WORK TASK | Lines from the start of the data through the line containing "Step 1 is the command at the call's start" must be given again exactly. Leave the others out.
■ ■ ■ ■ ■
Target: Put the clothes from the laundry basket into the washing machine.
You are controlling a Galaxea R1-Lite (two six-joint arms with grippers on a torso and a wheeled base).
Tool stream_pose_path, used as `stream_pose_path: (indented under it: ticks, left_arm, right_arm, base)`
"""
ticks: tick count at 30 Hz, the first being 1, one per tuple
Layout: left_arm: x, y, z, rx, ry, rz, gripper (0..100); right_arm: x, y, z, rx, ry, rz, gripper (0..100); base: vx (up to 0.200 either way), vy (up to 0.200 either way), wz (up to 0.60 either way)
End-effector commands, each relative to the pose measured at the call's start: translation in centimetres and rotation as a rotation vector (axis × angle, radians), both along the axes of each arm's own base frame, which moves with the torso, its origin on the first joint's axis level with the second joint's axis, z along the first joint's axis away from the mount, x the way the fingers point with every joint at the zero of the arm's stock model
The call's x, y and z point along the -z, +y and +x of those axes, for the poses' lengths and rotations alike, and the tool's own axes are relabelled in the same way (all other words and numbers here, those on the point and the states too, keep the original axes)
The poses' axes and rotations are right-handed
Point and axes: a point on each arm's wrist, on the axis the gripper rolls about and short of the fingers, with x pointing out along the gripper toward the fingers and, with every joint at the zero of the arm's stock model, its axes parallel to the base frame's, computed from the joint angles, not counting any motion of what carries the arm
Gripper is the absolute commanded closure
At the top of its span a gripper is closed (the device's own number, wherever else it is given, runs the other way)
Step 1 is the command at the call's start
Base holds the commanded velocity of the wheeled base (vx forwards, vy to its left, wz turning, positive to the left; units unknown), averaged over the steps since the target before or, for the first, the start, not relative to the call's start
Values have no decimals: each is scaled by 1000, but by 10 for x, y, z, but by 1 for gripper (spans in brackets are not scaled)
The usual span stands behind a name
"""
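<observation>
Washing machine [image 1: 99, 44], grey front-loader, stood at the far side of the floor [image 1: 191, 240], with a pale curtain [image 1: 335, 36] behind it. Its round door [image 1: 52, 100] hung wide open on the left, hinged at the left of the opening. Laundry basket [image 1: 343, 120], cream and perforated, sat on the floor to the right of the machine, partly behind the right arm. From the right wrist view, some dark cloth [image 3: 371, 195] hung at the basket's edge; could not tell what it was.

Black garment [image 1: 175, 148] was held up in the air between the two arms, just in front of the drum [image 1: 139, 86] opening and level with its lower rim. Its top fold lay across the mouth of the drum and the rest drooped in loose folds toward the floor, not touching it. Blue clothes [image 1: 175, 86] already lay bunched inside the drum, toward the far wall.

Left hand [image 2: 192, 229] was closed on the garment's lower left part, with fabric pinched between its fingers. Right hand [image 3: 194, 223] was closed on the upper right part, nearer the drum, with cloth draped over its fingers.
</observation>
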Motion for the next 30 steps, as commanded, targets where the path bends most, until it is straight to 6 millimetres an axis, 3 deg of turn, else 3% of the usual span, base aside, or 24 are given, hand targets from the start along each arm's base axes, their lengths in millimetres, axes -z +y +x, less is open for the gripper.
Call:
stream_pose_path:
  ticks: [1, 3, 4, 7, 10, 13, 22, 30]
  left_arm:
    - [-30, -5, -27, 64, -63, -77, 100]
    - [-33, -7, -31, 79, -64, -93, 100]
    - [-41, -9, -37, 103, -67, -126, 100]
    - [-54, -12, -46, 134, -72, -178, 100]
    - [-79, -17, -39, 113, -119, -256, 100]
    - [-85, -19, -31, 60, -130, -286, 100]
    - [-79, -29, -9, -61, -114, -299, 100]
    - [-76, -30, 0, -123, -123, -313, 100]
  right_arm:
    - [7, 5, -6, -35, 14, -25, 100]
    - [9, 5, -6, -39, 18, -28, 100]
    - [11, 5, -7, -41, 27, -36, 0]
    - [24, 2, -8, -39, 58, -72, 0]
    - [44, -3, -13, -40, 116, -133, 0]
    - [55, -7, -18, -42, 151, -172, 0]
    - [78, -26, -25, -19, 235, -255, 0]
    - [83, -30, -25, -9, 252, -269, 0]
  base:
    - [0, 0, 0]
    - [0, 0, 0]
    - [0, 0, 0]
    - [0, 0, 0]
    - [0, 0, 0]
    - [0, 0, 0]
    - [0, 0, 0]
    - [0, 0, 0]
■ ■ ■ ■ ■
ANSWER AREA |
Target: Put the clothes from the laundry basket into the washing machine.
You are controlling a Galaxea R1-Lite (two six-joint arms with grippers on a torso and a wheeled base).
Tool stream_pose_path, used as `stream_pose_path: (indented under it: ticks, left_arm, right_arm, base)`
"""
ticks: tick count at 30 Hz, the first being 1, one per tuple
Layout: left_arm: x, y, z, rx, ry, rz, gripper (0..100); right_arm: x, y, z, rx, ry, rz, gripper (0..100); base: vx (up to 0.200 either way), vy (up to 0.200 either way), wz (up to 0.60 either way)
End-effector commands, each relative to the pose measured at the call's start: translation in centimetres and rotation as a rotation vector (axis × angle, radians), both along the axes of each arm's own base frame, which moves with the torso, its origin on the first joint's axis level with the second joint's axis, z along the first joint's axis away from the mount, x the way the fingers point with every joint at the zero of the arm's stock model
The call's x, y and z point along the -z, +y and +x of those axes, for the poses' lengths and rotations alike, and the tool's own axes are relabelled in the same way (all other words and numbers here, those on the point and the states too, keep the original axes)
The poses' axes and rotations are right-handed
Point and axes: a point on each arm's wrist, on the axis the gripper rolls about and short of the fingers, with x pointing out along the gripper toward the fingers and, with every joint at the zero of the arm's stock model, its axes parallel to the base frame's, computed from the joint angles, not counting any motion of what carries the arm
Gripper is the absolute commanded closure
At the top of its span a gripper is closed (the device's own number, wherever else it is given, runs the other way)
Step 1 is the command at the call's start

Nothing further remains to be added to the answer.